## Work instructions:
Starting at the first line of the records below, transcribe each line exactly, ending with the line that contains "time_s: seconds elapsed".

## Dataset excerpts:
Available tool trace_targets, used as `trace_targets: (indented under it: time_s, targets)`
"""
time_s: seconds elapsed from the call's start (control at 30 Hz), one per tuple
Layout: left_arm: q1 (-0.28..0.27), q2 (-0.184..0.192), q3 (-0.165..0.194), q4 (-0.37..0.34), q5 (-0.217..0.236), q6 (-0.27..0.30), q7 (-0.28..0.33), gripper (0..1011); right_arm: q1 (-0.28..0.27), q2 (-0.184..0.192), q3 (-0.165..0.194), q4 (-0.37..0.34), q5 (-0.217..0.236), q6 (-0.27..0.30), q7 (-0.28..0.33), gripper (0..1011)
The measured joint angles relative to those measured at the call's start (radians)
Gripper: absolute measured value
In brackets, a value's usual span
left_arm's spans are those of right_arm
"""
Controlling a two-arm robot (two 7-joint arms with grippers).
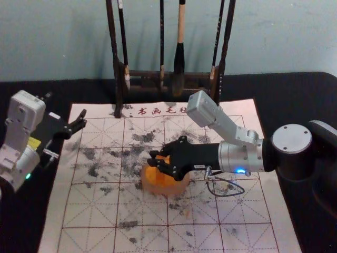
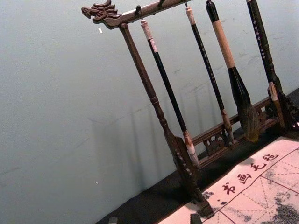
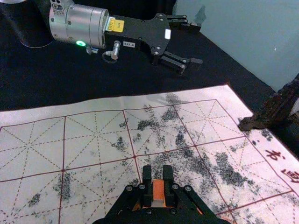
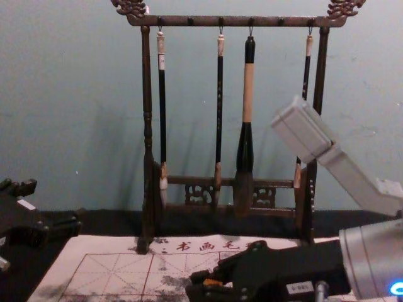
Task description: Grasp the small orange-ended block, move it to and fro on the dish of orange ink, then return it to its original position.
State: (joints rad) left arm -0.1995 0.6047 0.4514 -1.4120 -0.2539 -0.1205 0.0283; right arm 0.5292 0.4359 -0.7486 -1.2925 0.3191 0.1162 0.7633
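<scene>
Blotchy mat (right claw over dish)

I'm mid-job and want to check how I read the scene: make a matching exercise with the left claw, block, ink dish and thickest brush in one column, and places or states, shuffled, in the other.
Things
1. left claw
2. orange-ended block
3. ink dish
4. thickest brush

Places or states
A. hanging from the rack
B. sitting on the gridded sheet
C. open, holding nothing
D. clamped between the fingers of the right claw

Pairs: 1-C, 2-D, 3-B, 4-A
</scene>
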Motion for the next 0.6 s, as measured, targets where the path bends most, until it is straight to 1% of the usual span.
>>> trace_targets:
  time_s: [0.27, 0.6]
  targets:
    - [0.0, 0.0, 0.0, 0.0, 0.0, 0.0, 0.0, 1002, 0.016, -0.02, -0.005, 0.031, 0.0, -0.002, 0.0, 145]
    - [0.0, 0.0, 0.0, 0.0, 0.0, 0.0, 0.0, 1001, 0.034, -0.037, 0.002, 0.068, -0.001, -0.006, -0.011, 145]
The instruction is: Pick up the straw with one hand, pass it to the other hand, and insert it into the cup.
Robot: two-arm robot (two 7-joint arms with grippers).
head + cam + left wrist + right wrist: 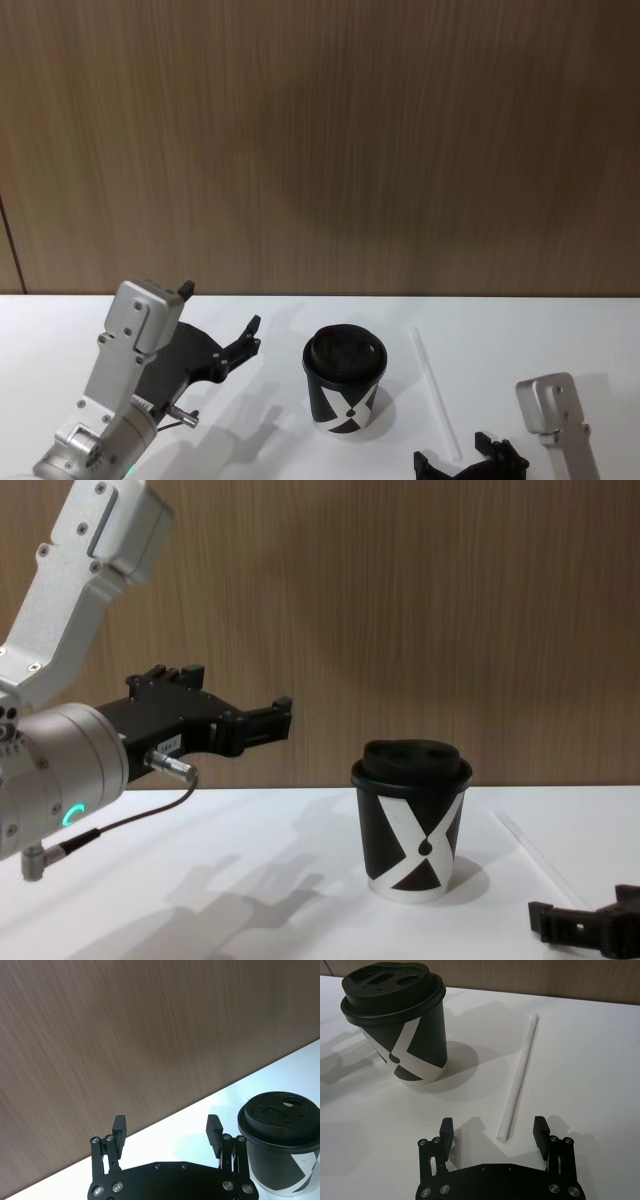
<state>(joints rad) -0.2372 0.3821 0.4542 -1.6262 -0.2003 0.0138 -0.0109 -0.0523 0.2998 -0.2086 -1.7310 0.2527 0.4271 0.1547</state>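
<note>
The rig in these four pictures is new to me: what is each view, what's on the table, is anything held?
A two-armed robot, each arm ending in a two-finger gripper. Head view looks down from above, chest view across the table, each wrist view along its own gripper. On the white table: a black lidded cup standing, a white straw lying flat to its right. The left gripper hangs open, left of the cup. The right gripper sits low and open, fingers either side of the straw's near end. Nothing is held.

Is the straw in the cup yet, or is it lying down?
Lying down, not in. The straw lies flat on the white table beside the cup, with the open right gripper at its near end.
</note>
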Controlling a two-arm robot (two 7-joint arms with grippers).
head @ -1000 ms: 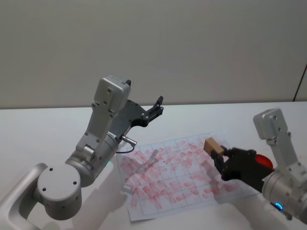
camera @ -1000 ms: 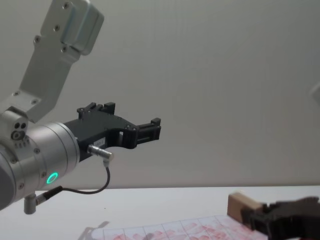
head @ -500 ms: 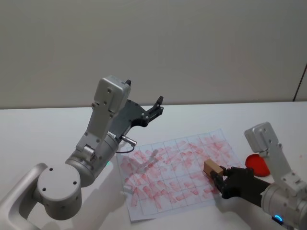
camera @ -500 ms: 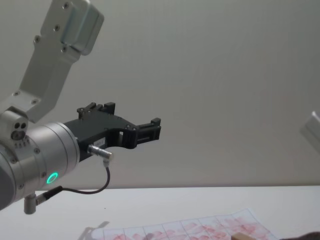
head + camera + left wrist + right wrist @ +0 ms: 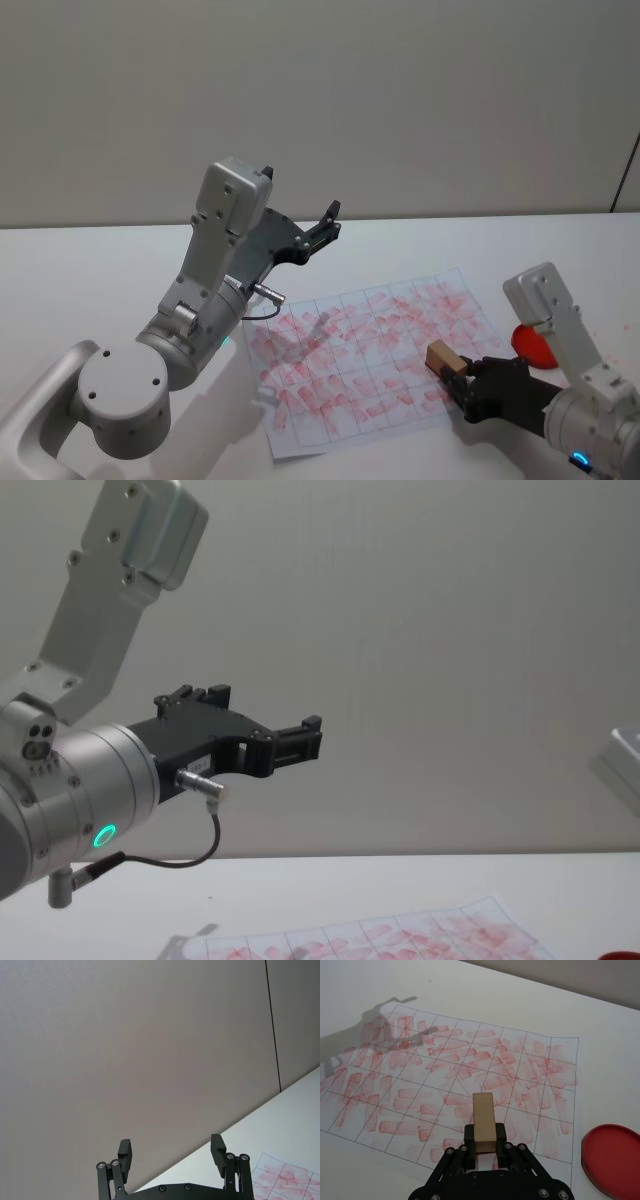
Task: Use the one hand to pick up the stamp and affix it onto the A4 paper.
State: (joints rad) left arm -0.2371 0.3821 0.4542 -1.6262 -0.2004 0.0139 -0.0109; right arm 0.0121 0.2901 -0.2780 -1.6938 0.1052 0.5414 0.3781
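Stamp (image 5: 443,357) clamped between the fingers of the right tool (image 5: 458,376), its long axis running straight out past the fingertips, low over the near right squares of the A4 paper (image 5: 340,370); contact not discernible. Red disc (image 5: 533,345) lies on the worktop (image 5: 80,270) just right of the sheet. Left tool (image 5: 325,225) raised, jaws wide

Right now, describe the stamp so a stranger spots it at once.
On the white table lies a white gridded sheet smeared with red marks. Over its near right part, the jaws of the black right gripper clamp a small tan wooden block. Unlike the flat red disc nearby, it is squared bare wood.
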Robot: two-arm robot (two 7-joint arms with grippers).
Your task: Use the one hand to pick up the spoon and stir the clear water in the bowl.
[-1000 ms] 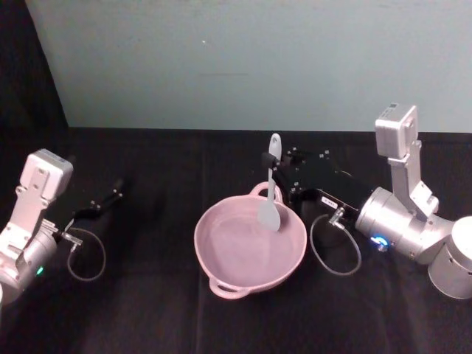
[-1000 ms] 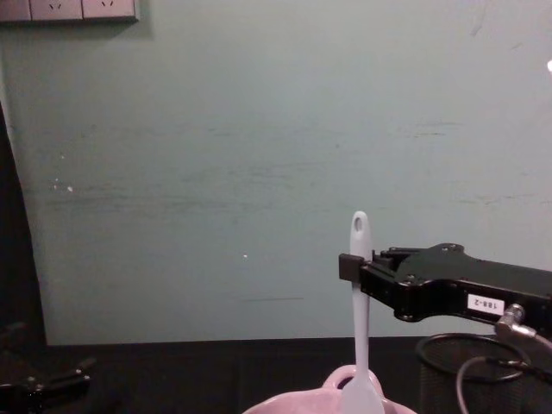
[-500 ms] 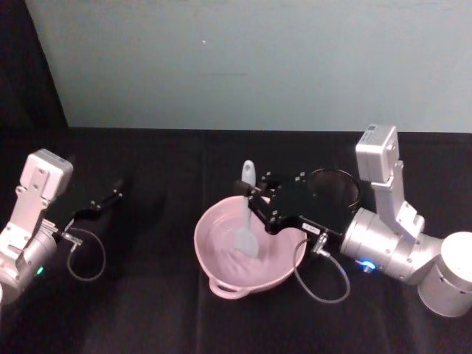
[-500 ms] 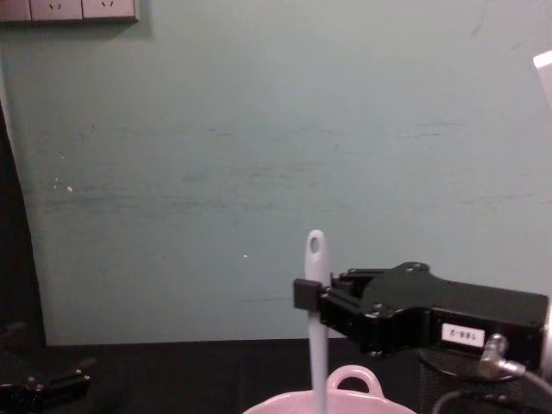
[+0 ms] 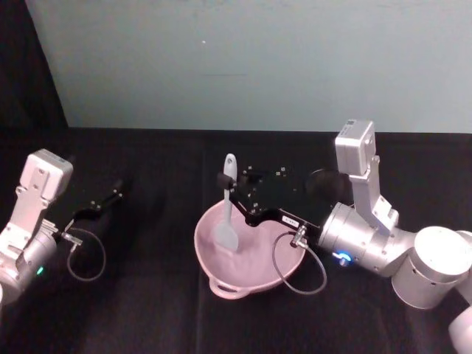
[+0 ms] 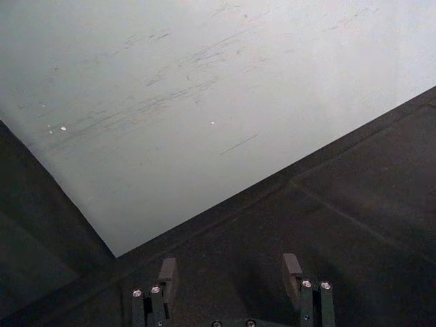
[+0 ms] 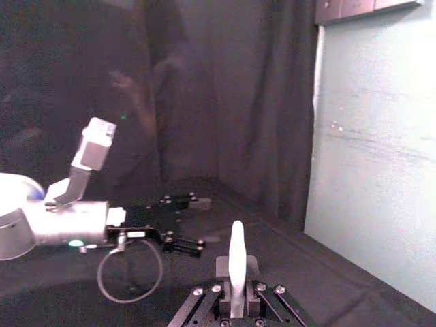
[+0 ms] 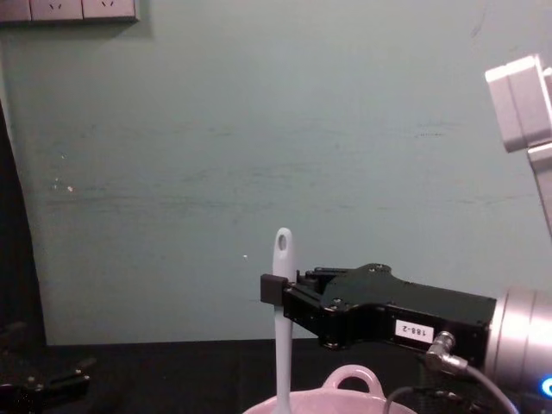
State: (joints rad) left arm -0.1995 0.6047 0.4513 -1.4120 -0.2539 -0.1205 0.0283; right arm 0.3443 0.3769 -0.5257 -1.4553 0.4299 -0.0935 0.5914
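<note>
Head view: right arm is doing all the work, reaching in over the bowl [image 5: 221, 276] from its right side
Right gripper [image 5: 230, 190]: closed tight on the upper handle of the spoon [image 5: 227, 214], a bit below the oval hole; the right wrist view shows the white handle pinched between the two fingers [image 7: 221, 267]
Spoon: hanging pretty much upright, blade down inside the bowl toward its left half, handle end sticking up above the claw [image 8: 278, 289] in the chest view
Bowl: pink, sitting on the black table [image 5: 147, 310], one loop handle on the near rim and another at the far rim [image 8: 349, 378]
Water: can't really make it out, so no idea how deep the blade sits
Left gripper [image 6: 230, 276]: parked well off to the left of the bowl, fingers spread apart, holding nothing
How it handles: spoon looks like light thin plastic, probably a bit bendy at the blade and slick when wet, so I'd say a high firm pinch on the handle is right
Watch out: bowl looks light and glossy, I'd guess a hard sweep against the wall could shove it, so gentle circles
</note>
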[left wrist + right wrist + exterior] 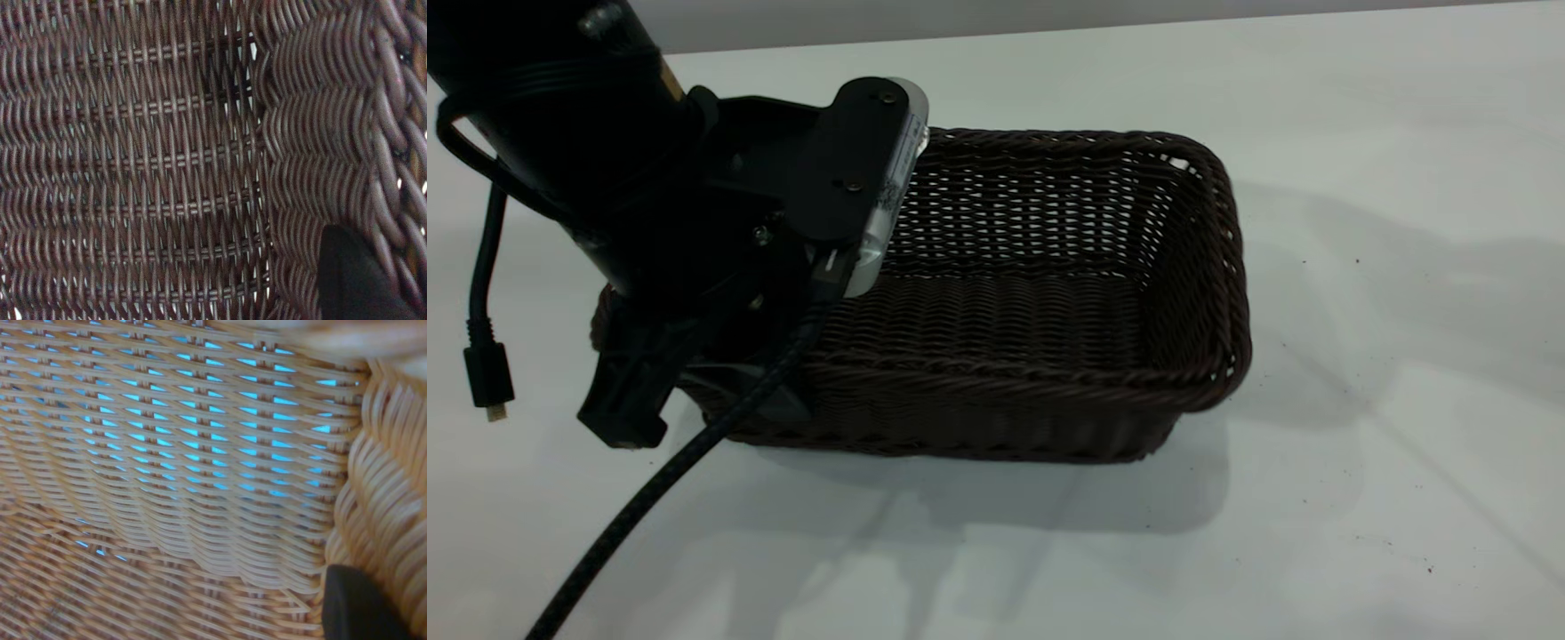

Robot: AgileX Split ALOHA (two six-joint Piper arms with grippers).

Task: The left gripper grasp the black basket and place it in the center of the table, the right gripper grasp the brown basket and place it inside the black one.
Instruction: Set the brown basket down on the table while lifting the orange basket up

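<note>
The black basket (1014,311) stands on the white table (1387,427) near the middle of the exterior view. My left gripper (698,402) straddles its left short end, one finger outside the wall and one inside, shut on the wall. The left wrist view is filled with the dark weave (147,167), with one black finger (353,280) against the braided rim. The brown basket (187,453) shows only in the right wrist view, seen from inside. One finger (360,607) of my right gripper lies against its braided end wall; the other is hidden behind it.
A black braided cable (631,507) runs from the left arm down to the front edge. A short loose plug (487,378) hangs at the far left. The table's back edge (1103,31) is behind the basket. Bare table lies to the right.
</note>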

## Output of the exercise:
Available tool trace_targets, used as `trace_targets: (indented under it: time_s, targets)`
"""
time_s: seconds elapsed from the call's start (control at 30 Hz), one per tuple

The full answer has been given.